**Assignment:**
Every line between the top of the data below and the line with "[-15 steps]", both ends included, must be retyped exactly.
--- Excerpted records ---
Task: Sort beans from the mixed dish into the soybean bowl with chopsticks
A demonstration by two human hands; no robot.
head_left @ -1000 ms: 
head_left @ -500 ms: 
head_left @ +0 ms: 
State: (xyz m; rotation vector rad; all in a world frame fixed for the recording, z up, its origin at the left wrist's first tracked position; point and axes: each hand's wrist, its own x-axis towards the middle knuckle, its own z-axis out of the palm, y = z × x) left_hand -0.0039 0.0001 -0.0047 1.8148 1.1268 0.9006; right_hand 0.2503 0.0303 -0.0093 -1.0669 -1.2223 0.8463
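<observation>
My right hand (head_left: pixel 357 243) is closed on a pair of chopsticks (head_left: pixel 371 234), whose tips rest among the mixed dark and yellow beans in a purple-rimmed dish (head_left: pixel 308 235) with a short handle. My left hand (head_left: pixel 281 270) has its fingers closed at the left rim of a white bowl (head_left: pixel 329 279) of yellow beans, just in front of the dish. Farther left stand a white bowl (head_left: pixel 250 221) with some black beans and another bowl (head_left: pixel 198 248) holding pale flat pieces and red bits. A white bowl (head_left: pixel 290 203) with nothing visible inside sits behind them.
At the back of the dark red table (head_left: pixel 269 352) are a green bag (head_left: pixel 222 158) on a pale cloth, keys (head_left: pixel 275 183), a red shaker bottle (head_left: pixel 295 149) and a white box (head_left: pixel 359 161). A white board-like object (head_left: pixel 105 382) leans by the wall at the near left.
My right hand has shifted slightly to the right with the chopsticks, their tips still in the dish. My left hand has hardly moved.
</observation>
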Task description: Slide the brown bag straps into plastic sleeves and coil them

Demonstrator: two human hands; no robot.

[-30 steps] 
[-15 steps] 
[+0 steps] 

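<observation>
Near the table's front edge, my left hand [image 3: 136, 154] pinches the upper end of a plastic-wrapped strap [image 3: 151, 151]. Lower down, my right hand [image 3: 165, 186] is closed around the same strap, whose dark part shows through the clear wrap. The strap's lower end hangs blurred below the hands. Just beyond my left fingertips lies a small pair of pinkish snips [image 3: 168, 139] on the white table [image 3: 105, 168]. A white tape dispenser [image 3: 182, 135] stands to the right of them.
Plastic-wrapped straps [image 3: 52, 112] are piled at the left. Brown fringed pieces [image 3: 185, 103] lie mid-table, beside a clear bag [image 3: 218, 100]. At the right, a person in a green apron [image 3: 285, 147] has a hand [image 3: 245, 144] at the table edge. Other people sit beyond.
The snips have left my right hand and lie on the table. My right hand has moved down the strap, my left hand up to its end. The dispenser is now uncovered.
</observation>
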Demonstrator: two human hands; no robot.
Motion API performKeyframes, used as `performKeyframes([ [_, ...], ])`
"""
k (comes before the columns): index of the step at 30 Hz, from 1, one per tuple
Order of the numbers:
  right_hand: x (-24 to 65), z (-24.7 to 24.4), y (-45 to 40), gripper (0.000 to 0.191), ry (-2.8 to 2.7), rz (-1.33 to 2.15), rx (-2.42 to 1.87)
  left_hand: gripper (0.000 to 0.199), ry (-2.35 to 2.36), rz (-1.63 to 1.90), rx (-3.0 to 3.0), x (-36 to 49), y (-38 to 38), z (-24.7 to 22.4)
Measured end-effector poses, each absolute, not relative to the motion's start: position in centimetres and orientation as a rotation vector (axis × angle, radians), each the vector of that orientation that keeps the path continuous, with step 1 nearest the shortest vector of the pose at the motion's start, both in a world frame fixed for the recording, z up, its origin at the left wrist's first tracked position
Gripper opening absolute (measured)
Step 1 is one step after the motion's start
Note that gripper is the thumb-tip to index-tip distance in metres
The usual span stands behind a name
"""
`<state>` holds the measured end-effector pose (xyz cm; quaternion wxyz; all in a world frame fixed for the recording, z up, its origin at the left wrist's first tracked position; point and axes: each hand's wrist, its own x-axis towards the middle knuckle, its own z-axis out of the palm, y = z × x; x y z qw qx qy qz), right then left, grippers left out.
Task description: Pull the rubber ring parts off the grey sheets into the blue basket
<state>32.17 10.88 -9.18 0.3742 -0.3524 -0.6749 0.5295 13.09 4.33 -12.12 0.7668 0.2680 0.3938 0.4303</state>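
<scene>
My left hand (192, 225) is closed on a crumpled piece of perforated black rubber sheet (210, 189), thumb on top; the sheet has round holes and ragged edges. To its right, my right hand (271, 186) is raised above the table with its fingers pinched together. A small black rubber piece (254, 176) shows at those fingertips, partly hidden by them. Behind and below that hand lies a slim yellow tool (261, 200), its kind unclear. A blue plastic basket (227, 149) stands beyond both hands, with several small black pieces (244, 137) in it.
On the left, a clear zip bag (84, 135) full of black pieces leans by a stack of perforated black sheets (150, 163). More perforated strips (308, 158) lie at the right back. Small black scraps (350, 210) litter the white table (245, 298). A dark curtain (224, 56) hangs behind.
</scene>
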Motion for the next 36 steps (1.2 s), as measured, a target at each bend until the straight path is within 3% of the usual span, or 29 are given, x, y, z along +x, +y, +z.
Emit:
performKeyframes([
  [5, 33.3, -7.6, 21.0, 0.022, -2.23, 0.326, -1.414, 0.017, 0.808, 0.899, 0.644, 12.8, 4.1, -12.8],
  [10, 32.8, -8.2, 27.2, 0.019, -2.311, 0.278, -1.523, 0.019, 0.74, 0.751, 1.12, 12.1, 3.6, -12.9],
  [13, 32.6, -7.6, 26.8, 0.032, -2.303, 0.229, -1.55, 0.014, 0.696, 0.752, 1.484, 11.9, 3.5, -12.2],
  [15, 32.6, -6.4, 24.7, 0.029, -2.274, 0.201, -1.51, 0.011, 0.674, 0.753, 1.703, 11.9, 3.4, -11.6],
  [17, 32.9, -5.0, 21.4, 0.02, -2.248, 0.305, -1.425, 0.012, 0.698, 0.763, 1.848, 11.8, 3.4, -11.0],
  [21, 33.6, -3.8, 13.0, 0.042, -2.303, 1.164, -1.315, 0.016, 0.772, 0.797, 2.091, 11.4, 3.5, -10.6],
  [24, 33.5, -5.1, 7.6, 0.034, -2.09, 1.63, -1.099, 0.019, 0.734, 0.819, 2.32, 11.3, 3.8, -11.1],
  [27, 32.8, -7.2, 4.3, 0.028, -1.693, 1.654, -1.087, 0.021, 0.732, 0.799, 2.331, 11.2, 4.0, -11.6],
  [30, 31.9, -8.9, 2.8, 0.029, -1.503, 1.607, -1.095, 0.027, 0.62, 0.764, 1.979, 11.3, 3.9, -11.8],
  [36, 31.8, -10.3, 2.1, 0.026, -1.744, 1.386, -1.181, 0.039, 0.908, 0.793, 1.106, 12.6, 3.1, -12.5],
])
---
**Written solution:**
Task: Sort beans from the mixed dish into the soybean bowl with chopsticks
A demonstration by two human hands; no robot.
head_left @ -1000 ms: 
head_left @ -500 ms: 
head_left @ +0 ms: 
State: (xyz m; rotation vector rad; all in a world frame fixed for the recording, z up, its origin at the left wrist's first tracked position; point and axes: each hand's wrist, its own x-axis towards the middle knuckle, its own z-axis out of the palm, y = z × x) left_hand -0.0039 0.0001 -0.0047 1.8148 1.1268 0.9006; right_hand 0.2503 0.0303 -0.0093 -1.0669 -1.2223 0.8463
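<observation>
My right hand (head_left: pixel 357 243) is closed on a pair of chopsticks (head_left: pixel 371 234), whose tips rest among the mixed dark and yellow beans in a purple-rimmed dish (head_left: pixel 308 235) with a short handle. My left hand (head_left: pixel 281 270) has its fingers closed at the left rim of a white bowl (head_left: pixel 329 279) of yellow beans, just in front of the dish. Farther left stand a white bowl (head_left: pixel 250 221) with some black beans and another bowl (head_left: pixel 198 248) holding pale flat pieces and red bits. A white bowl (head_left: pixel 290 203) with nothing visible inside sits behind them.
At the back of the dark red table (head_left: pixel 269 352) are a green bag (head_left: pixel 222 158) on a pale cloth, keys (head_left: pixel 275 183), a red shaker bottle (head_left: pixel 295 149) and a white box (head_left: pixel 359 161). A white board-like object (head_left: pixel 105 382) leans by the wall at the near left.
My right hand has shifted slightly to the right with the chopsticks, their tips still in the dish. My left hand has hardly moved.
</observation>
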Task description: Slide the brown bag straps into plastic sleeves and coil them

Demonstrator: two human hands; no robot.

[-30 steps] 
[-15 steps] 

That concludes the output for this exercise.